Изменить стиль страницы

Никуда она не уедет, он ее не отпустит. - Ну конечно, Ринч найдет вам работу, я его заставлю. Вы слышали - он издает-таки мою книгу о декадансе, и с рисунками Доби. На страх всем буржуа. - Победный смешок. - Сам-то он от книги в ужасе, потому и старается, чтобы она вышла в свет. Золотой век либералов - это уже старые новости, мы, видно, опять входим в моду!

Табита с неодобрением глядит на болтливого человечка, который тащит ее к лестнице. Ей кажется, что за короткий срок он изменился к худшему, постарел, кривляется больше прежнего. И не приходит в голову, что изменилась она сама. Она думает: «Он очень любезен, но, право же, у меня нет времени на эту литературную чепуху».
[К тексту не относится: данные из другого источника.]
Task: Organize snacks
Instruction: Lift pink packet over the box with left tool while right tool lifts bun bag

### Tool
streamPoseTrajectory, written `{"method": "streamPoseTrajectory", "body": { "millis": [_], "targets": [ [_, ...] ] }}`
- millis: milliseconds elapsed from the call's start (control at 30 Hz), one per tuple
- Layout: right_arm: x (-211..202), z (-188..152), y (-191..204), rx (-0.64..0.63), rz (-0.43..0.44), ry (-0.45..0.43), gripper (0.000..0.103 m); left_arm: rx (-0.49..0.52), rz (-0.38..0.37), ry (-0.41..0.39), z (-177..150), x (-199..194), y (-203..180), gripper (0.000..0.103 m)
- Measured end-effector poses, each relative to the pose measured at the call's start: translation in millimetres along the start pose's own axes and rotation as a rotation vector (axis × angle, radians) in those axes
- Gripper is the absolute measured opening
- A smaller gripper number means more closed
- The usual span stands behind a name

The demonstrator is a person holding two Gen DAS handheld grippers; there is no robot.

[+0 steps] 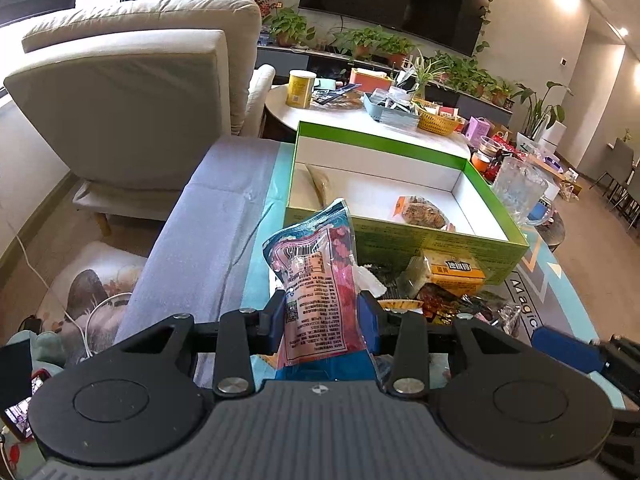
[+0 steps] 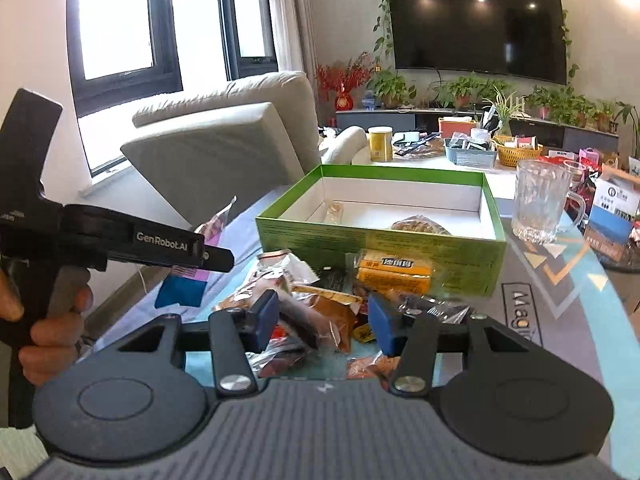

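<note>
Left wrist view: my left gripper (image 1: 322, 316) is clamped on a pink snack packet (image 1: 316, 276), just short of the green box (image 1: 400, 240), which holds a round cookie pack (image 1: 426, 210). My right gripper (image 2: 322, 322) hovers with jaws apart over the loose snack pile (image 2: 312, 304) before that box.

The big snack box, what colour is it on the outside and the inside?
The snack box is green outside, white inside; the right wrist view shows it best.

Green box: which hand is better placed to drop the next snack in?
Left. Its tool is shut on the pink snack packet, lifted just before the green box. The right tool is among the loose snack pile, gripping nothing.
</note>
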State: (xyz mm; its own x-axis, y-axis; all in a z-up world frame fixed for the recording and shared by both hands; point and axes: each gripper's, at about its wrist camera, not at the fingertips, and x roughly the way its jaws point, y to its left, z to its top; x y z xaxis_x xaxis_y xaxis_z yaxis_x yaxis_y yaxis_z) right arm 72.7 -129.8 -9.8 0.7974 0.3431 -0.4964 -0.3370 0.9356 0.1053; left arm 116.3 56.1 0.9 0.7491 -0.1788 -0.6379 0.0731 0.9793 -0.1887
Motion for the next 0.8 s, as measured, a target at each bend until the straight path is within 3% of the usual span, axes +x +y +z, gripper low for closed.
{"method": "streamPoseTrajectory", "body": {
  "millis": [200, 400, 567, 800],
  "targets": [
    [18, -18, -13, 0.012, 0.063, 0.166, 0.066, -0.010, 0.013, 0.019, 1, 11, 4, 0.035],
    [33, -51, -21, 0.002, 0.006, 0.269, 0.066, -0.003, 0.012, 0.039, -1, 16, 2, 0.035],
    [33, -63, -20, -0.085, -0.025, 0.251, 0.066, -0.003, 0.015, 0.035, -2, 14, 1, 0.035],
    [26, -60, -14, -0.071, -0.014, 0.214, 0.065, 0.001, 0.018, 0.023, -5, 4, -1, 0.035]
  ]
}}
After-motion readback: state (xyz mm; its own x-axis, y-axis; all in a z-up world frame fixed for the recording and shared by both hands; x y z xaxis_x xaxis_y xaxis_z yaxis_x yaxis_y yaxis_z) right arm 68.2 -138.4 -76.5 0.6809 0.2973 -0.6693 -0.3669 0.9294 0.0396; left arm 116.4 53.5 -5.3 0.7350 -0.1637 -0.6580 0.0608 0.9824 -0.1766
А поднявшись на второй этаж, в огромную двойную гостиную, увешанную полотнами старых мастеров, она еще больше досадует, когда Буль подводит к ней одного за другим каких-то молодых людей и выкрикивает непонятные фамилии: «Миссис Бонсер - мистер Миуу, он хочет упразднить частную собственность. Мистер Сний, он ходит босиком по раскаленным камням». И, смеясь, тянет к ней за руку крупного, застенчиво краснеющего юнца: «Мой друг мистер Тссмоа, он верит в бомбы и обожает вас».
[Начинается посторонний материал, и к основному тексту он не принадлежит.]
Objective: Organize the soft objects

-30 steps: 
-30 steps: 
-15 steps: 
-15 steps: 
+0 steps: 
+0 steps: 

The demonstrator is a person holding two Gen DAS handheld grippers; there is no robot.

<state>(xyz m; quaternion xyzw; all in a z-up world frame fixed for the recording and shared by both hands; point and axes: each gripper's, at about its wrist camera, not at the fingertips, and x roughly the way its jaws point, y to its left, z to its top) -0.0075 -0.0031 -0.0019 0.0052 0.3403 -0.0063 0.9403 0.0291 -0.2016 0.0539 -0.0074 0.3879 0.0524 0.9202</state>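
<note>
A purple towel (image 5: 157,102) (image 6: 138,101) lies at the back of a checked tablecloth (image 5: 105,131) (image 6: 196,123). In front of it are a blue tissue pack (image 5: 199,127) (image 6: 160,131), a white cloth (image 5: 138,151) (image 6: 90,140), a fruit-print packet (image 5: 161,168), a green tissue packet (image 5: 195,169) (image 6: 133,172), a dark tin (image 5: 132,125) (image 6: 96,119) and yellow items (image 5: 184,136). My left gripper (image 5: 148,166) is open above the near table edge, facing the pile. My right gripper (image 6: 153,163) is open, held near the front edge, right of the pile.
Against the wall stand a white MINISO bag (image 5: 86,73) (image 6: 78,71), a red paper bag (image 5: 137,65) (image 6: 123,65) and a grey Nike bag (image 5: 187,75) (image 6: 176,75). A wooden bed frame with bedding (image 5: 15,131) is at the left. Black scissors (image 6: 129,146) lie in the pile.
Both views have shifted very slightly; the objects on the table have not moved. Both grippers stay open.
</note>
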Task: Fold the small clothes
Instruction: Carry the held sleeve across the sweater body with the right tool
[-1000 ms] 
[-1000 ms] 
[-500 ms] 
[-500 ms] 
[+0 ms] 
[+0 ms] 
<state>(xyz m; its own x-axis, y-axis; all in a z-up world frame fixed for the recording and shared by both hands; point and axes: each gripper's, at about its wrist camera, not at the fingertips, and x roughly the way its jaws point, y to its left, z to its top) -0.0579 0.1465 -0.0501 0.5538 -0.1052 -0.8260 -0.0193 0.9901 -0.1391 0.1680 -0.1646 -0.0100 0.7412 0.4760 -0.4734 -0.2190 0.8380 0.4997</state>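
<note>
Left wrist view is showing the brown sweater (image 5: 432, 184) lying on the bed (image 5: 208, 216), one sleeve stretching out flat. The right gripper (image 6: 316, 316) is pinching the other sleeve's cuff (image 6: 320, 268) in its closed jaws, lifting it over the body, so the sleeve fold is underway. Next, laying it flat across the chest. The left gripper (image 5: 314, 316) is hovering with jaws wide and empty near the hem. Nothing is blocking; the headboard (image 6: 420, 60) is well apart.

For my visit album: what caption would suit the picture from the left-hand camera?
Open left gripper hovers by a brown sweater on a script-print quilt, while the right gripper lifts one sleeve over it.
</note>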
Два последних юноши даже поздравляют Табиту с участием в нашумевшем процессе. Для них это означает, что она бросила вызов закону.
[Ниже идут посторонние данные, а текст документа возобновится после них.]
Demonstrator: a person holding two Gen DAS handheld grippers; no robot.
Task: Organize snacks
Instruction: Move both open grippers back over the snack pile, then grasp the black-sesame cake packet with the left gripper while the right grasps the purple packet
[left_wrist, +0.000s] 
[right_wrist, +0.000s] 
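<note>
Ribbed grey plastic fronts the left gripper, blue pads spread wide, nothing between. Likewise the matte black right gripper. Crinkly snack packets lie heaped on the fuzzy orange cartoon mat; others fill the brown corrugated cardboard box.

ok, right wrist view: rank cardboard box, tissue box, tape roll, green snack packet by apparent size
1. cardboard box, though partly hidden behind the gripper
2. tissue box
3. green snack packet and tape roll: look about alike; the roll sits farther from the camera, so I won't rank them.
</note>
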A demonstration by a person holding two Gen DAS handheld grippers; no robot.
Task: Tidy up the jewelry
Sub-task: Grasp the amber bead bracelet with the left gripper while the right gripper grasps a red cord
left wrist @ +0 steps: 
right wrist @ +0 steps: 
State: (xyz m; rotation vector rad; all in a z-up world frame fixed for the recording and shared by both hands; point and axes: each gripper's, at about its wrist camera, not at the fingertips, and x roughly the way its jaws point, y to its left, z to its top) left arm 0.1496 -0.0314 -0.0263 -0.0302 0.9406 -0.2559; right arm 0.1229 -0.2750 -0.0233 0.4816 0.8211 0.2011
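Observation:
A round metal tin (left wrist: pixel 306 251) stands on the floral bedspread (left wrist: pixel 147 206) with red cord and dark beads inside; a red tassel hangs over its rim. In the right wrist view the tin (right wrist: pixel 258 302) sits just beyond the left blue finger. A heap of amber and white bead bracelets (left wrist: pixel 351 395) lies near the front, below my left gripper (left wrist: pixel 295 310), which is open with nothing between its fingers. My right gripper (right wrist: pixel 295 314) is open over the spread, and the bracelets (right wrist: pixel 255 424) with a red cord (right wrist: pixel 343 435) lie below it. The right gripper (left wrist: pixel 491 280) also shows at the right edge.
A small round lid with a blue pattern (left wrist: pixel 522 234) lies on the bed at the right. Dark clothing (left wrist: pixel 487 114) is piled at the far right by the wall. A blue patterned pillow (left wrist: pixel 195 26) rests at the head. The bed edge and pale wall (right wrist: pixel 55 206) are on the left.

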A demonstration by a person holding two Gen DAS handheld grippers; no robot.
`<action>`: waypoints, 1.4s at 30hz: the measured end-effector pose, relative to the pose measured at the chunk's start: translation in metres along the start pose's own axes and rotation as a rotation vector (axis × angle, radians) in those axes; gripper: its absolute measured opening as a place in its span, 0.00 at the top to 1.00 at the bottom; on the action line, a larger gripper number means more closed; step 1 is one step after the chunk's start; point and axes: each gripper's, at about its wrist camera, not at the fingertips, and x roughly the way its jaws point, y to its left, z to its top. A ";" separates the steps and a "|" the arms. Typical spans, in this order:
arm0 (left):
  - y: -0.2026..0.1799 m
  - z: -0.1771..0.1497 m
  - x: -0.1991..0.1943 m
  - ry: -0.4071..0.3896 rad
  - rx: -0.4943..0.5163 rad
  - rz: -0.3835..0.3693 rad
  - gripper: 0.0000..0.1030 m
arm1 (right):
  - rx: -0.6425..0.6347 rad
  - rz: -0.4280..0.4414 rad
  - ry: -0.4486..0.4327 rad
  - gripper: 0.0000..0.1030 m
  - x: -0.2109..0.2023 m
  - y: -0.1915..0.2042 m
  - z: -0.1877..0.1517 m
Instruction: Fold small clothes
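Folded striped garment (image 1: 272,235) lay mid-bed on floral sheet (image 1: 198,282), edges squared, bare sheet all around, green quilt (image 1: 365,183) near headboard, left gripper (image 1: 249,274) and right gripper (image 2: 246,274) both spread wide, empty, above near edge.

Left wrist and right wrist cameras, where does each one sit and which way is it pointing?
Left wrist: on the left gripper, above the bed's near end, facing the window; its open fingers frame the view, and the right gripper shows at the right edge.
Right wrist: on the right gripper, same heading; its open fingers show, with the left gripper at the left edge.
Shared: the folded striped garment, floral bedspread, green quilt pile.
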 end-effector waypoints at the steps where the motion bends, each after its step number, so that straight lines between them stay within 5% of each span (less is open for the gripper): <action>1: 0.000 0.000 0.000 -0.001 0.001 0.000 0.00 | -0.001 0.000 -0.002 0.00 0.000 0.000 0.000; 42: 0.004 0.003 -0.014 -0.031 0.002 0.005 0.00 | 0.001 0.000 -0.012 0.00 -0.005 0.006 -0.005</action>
Табита, повнимательнее приглядевшись к гостям, поражается: «Ну и сборище! Где только бедный Ринч откапывает таких чудаков!» Недоверчиво и чуть свысока наблюдает она за хозяином дома: на своей длинной унылой физиономии он все еще хранит выражение благовоспитанного человека, а вокруг него мельтешит разношерстная толпа: фанатики, йоги, последователи Кропоткина, мистики кельтского толка, розенкрейцеры, экспрессионисты, с обязательной примесью богатых покровителей искусств и светских дам, словом, то, что сам он называет Новым Веком.

53

А этот новый век многим рисуется как нечто явственно отделенное от старого не только магической цифрой 00 в календаре, но и войной, и смертью старой королевы. Он ощущается физически, словно изменился самый воздух. Люди словно вдыхают его, и это - как глоток чистой новизны, как взгляд вперед поверх бескрайних девственных просторов. До следующих 00 не близко - больше девяноста лет.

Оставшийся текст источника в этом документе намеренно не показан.